His breath catches, and you can feel his pulse quicken, but he simply responds “Go ahead kitten” and kisses the top of your head. “It’s a story I’ve told you before, but I didn’t tell you a certain detail. It was raining when it happened. Thundering in fact. I really hate thunder. It’s pretty obvious right now so… I just wanted to say I’m sorry. I didn’t want to make you stay with me. I’m truly so so–”. He cuts you off before you can finish. “Is there any reason for you to be sorry right now?”

You balk at his question, but hastily respond “No I don’t know… but I wanted to apologize to you”

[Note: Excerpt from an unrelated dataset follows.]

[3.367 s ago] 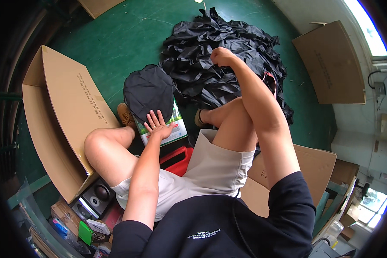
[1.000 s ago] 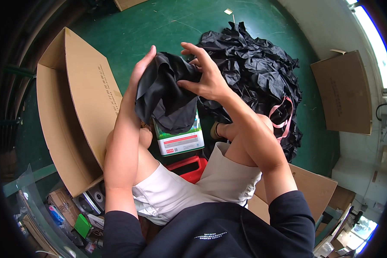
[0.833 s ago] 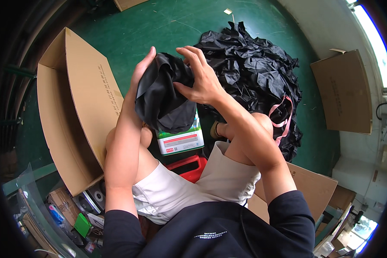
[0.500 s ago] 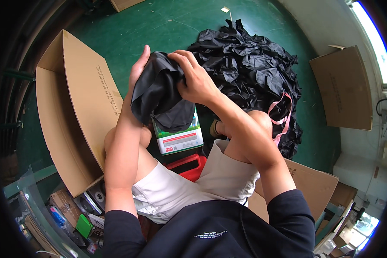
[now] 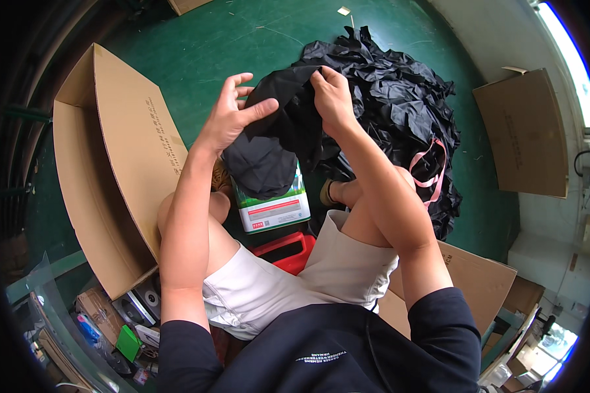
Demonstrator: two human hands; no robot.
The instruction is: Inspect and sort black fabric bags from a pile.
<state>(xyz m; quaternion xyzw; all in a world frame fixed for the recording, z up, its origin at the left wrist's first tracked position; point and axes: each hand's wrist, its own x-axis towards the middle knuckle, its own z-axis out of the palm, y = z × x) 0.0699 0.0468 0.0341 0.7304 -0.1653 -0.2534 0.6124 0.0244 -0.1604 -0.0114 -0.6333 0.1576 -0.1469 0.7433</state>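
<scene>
The held cloth [image 5: 290,108] is plain black, like the fabric heap [image 5: 393,92]; the strap [image 5: 444,162] is pink, the floor [image 5: 203,56] green.

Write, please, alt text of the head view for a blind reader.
A person's right hand pinches black cloth, the left hand open at its edge, above more black cloth on a white-green container. A black cloth heap lies on green floor to the right; a cardboard box stands at left.

This looks like a workshop or storeroom: a scuffed green floor [image 5: 236,49] carries a heap of black cloth [image 5: 396,98], with a big cardboard box [image 5: 132,124] toward its left edge and a carton [image 5: 524,134] by the right-hand wall [image 5: 491,36].
</scene>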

“You don’t ever have to apologize to me. Ever. Especially not when you’ve done nothing except endure your pain by yourself. Give it to me. Let me share your suffering, as I share my love. Let me be your rock, your anchor. Let me be the one you come to when times are rough. Let me kiss you and hold you and tell you that everything will be alright. Because it will. And there’s nowhere in this space time continuum that I’d rather be than in this moment with you. That’s the fabric of the entire universe”

“You’re such an astrophysics nerd” You breathily laugh, gazing into his deep vermillion eyes. “And I still love you”. Dimples. You gasp in surprise as he rolls you, biting your neck playfully and smothering you with kisses.

“Say it again. Please” he hums, laughing. You tap your chin as if in thought “Hmm, I don’t know if I can. I guess you’ll have to beg for it”. He chuckles darkly “Is that how it’s going to be? Because I’m not above begging”

You grab his shirt and pull him closer, whispering ‘I love you’s against his lips, because in this moment, this universe, everything, he is the only thing that exists to you. He cuddles you, covering you with a blanket and admonishing you “Now sleep. It’s 3 am”. You drift off into a deep dreamless sleep in the arms of your home.